Des pays comme l’Allemagne, les Pays-Bas ou la Belgique tournent autour de 40% tandis que d’autre, comme l’Autriche, l’Italie ou l’Espagne évoluent un peu au dessus de 35%.
En clair, par rapport aux Français, les Italiens ou les Espagnols ont à leur disposition une part plus grande de leurs ressources consacrée à des dépenses qu’ils peuvent moduler, comme l’alimentation, les vêtements, les loisirs, les cadeaux.
C’est un facteur très important au niveau de ce que l’on peut qualifier de niveau de vie «ressenti».
… surtout en matière de logement et de transport
Un tel niveau de dépenses contraintes en France s’explique pour deux raisons. D’une part, le coût du logement y est élevé (26% des dépenses de consommation).
D’autre part, le coût du transport – que ce soit celui des véhicules particuliers ou celui des transports collectifs – pèse 10% des dépenses de consommation des Français, ce qui est sensiblement plus qu’ailleurs.
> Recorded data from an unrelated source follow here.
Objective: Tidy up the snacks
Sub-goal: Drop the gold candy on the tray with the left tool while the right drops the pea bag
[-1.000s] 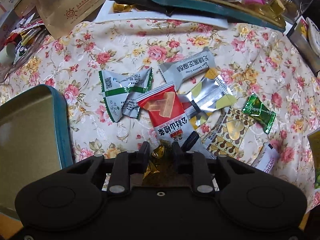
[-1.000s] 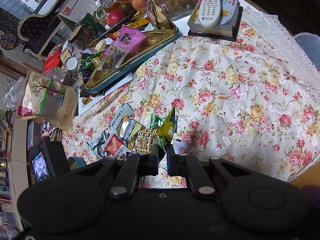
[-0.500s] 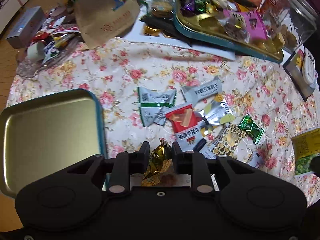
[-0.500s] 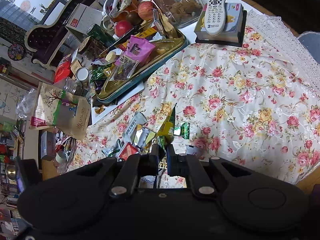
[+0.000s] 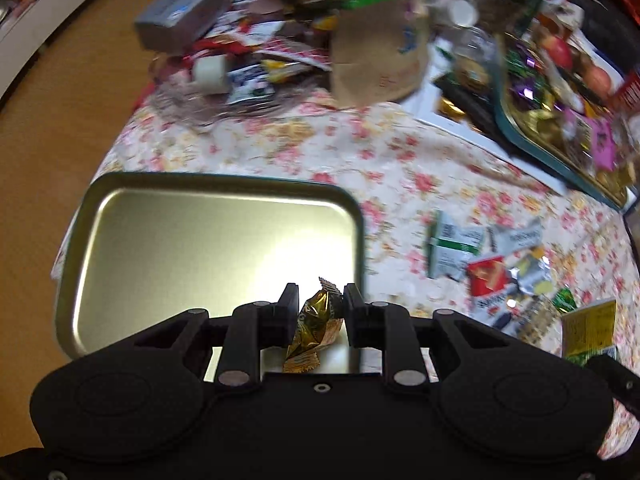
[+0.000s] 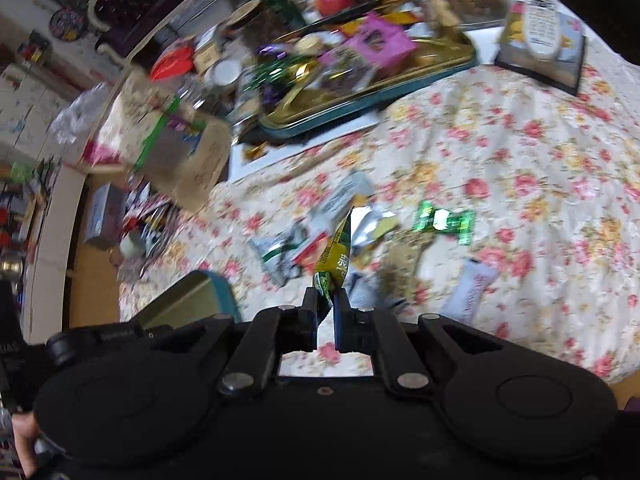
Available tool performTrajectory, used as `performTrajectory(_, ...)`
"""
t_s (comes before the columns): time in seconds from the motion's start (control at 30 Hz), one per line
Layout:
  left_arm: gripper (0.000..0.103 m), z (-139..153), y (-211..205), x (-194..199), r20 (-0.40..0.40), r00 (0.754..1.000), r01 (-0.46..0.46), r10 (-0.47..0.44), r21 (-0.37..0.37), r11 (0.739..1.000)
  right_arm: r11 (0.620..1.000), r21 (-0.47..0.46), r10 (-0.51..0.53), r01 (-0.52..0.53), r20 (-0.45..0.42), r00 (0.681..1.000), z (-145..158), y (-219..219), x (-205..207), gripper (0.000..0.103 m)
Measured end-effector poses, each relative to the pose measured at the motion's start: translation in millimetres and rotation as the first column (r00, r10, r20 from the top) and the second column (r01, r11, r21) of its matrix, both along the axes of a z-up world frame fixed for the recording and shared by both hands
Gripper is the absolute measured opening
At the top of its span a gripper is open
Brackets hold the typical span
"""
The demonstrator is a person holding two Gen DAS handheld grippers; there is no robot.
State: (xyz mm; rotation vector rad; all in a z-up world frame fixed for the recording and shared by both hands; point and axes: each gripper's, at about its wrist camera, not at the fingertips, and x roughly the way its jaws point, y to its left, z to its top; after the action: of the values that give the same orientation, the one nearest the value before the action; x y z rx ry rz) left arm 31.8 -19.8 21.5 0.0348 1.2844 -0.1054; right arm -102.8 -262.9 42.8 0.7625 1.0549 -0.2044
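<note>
My left gripper (image 5: 318, 300) is shut on a gold foil candy (image 5: 314, 322) and hangs over the near right corner of a shallow gold tin tray with a teal rim (image 5: 208, 240). My right gripper (image 6: 325, 300) is shut on the edge of a yellow and green snack packet (image 6: 336, 258), held up above the flowered cloth; the same packet (image 5: 588, 330) shows at the right edge of the left wrist view. Several loose snack packets (image 5: 484, 260) lie in a heap on the cloth right of the tray. The tray's corner (image 6: 200, 298) appears at lower left in the right wrist view.
A second teal tray full of sweets (image 6: 360, 76) sits at the back on a white board. A brown paper bag (image 5: 380, 52), a grey box (image 5: 180, 16), jars, apples and a remote control (image 6: 540, 28) crowd the far side. A green candy (image 6: 444, 220) lies apart.
My left gripper has carried the gold candy up and left, from over the snack heap to over the gold tray. The right gripper has swung left with the yellow packet.
</note>
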Motion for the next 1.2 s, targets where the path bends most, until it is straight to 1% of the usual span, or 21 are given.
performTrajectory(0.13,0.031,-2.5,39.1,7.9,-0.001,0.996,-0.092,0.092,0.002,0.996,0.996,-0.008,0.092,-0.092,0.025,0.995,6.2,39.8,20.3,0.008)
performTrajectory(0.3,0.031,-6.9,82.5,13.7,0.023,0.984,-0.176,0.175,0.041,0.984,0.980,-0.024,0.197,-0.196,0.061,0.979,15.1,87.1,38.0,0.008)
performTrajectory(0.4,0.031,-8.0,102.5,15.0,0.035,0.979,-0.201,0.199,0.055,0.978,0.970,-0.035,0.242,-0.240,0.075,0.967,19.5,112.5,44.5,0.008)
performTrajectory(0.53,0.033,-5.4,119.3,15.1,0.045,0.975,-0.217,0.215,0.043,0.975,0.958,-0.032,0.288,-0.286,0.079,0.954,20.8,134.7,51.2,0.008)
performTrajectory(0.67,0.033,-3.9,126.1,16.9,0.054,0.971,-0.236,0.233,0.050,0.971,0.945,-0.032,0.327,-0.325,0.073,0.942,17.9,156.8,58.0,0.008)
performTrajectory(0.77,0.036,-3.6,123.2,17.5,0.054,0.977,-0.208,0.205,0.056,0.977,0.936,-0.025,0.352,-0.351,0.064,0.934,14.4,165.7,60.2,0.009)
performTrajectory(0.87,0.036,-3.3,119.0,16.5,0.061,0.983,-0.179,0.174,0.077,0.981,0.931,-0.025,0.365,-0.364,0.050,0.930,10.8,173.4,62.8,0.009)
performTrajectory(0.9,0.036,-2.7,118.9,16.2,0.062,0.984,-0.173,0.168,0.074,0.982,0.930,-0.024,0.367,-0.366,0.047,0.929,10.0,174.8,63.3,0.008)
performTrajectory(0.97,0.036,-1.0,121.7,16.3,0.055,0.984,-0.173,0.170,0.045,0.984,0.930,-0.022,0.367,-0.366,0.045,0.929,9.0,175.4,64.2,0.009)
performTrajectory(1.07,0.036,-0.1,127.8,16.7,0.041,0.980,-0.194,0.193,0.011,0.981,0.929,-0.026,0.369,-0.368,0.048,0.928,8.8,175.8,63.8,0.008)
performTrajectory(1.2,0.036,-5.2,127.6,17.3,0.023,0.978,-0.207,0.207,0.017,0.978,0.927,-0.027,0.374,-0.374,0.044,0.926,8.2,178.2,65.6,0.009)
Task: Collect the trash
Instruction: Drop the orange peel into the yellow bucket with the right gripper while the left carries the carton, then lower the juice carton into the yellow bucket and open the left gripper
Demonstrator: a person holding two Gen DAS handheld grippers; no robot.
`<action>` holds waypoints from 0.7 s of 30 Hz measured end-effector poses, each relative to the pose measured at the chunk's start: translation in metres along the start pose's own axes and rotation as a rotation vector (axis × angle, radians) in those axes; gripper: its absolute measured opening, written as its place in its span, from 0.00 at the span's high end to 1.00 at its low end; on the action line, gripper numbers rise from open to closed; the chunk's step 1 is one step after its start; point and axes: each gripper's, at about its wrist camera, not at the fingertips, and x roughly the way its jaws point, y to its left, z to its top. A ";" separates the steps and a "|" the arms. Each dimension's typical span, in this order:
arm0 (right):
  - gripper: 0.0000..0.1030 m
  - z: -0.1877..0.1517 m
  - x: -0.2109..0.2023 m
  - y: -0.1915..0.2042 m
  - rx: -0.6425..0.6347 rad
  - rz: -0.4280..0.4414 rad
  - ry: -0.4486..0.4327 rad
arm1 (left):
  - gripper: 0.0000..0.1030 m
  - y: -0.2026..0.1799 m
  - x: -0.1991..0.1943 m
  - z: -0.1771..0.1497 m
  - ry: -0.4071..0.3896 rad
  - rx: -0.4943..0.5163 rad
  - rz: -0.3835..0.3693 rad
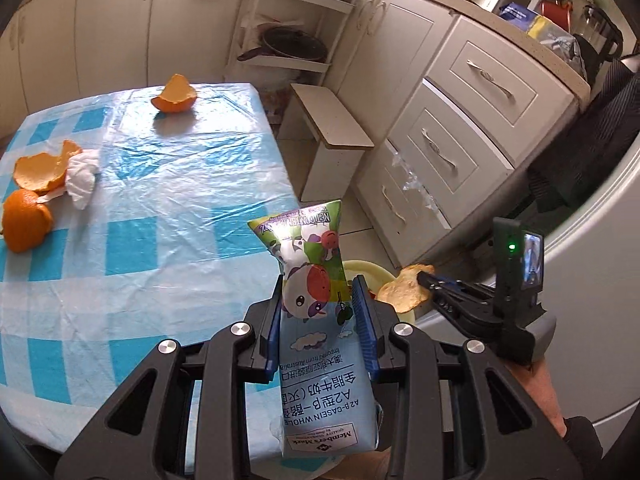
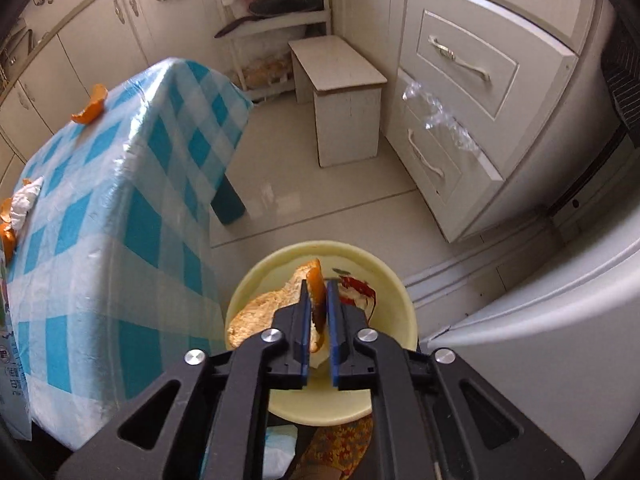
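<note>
Gripping a squashed milk carton (image 1: 316,320), the left hand-held gripper (image 1: 320,312) hangs past the corner of the checked surface (image 1: 140,208). Beside it, the right hand-held gripper (image 2: 319,320) sits over the yellow bin (image 2: 404,304) with an orange peel (image 2: 315,280) between barely parted pads; whether they press it cannot be told. More peels (image 1: 176,94) and a tissue (image 1: 82,178) lie well apart on the surface. Open floor (image 2: 320,200) lies beyond the bin.

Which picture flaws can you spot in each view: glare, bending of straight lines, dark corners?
Left wrist view: window glare whitens the plastic tablecloth around the far orange peel; drawer fronts bow; corners are black. Right wrist view: the floor shines mildly, the table edge curves, and the peel in the right claw stays sharp.
</note>
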 end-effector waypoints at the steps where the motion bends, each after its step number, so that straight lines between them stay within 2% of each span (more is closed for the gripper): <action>1: 0.63 -0.001 -0.001 -0.002 0.012 0.001 -0.002 | 0.71 -0.007 0.004 -0.001 0.003 0.008 -0.001; 2: 0.55 -0.001 -0.004 -0.005 0.025 0.003 -0.017 | 0.71 -0.015 0.008 -0.001 0.006 0.017 -0.002; 7: 0.53 0.007 -0.048 -0.025 0.140 0.079 -0.158 | 0.71 -0.048 0.029 -0.007 0.019 0.073 0.017; 11: 0.42 0.011 -0.094 -0.038 0.217 0.147 -0.316 | 0.71 -0.072 0.046 -0.013 0.034 0.118 0.030; 13: 0.41 0.014 -0.111 -0.044 0.238 0.157 -0.379 | 0.71 -0.083 0.056 -0.016 0.042 0.140 0.035; 16: 0.39 0.018 -0.129 -0.051 0.267 0.169 -0.443 | 0.71 -0.097 0.073 -0.020 0.062 0.160 0.034; 21: 0.37 0.022 -0.142 -0.064 0.306 0.197 -0.487 | 0.71 -0.118 0.098 -0.027 0.093 0.188 0.035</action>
La géographie du territoire français, vaste et peu urbanisé, peut expliquer cette importance des dépenses de transport.
Du coup, si l’on se réfère au revenu en dessous duquel, selon Eurostat, les ménages peinent à joindre les deux bouts, on constate qu’il est nettement plus haut en France que dans tous les grands pays voisins.
La révolte des gilets jaunes a donc quelques fondements objectifs, même si celle-ci résulte également d’autres facteurs comme l’absence de démocratie participative ou encore le décalage entre discours politique des gouvernants et réalité.
Pour ce qui est des revenus, s’ils sont relativement élevés en France, même pour les ménages modestes, ils sont également plus contraints qu’ailleurs. Enfin, un sentiment d’injustice a pu se faire jour par rapport à l’imposition plutôt douce des contribuables aisés.